It is the duty of the jury to decide what occurred, not the duty of the judge to filter the available facts, and if this is indeed the case, that the Judge is charged with this overly empowering right, than the entire legal system needs to be retooled! If the Judge is allowed the right to dismiss evidence, than by no means is any American judged in the eyes of the law by their peers; but rather, through the biased eyes of their Judge.

The dismissed evidence was mostly intra-office correspondence; memos stating the outright admission of their deadly practices in print. This, however, was not at trial in the case according to the Judge, because none of the memos the prosecution presented to him dealt with a direct conspiracy to violate the Federal Clean Air Act, a narrow minded interpretation indeed! And that is my problem with the law, the narrow minded, almost mathematical approach at play determining justice in our society, as if only a certain number of variables need to be met to defeat any sordid equation. According to the law Judge Molloy may be correct with his narrow minded interpretation, but this is the very law which has determined W.R. Grace has done nothing wrong. I say the laws on the books even beg of such actions. It’s the system of justice which needs addressing.
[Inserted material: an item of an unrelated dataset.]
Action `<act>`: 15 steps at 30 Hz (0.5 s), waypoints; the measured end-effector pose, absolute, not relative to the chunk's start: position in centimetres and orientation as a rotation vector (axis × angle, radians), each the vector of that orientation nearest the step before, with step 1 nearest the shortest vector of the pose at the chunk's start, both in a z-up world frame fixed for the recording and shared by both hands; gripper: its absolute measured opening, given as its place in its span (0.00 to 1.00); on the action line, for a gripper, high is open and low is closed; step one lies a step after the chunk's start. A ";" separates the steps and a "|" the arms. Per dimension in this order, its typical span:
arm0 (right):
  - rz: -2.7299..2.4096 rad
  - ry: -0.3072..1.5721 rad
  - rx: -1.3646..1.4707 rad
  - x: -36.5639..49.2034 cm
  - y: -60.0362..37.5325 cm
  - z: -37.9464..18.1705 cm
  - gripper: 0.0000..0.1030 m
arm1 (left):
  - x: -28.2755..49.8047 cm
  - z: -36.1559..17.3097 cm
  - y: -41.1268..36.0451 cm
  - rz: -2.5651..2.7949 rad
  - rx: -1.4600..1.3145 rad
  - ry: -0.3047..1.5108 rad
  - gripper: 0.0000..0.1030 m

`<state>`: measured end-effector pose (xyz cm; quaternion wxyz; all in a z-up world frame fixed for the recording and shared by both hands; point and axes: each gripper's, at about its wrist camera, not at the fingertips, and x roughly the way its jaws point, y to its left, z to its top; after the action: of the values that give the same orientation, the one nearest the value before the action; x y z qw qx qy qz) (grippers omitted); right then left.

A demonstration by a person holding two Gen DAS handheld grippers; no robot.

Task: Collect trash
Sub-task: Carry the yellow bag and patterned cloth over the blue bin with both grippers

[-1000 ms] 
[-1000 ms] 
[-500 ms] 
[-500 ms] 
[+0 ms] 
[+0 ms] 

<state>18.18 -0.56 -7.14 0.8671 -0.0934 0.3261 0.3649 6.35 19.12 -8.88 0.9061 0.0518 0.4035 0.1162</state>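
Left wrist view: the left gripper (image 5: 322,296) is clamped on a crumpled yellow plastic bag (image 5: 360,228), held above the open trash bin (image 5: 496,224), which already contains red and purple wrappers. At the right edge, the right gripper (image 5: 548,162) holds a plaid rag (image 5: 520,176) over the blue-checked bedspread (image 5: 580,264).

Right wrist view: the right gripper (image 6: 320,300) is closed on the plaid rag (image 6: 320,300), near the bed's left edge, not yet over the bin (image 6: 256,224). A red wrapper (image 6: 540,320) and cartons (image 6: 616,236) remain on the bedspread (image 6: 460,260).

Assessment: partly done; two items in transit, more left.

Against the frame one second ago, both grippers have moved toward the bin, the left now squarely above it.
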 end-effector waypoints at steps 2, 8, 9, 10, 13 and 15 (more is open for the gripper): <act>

No way does a civilized society foster such corrupted jurisprudence, which says a lot for our civility. That a company can make themselves billionaires knowingly poisoning so many through such deceptive, cheek in tongue logic, only goes to show how far we have fallen as a society. There are those who say that our system of justice is the best in the world, that there are country’s who have it far worse than we could ever imagine. The latter no doubt is indeed in its obviousness true, but such concessionary logic is insulting when applied in regards to the supposed leader of the free world. Freedom is something that was earned, many years ago by our forefathers, but the very forces which brought on their great indignation towards their oppressors have come full circle, enacting applicable similar forms of injustice on the very people who made this country once great. The ones who drove this country to greatness were not millionaires with the power and capabilities of skirting the law, but hard working, innovative individuals, who lived by the sweat of their brow! That is lost in this injustice, as all that’s left is the scar of the dollar and the unknowable lives affected by this tragedy.

America the beautiful, no more.

It’s sad beyond all hell.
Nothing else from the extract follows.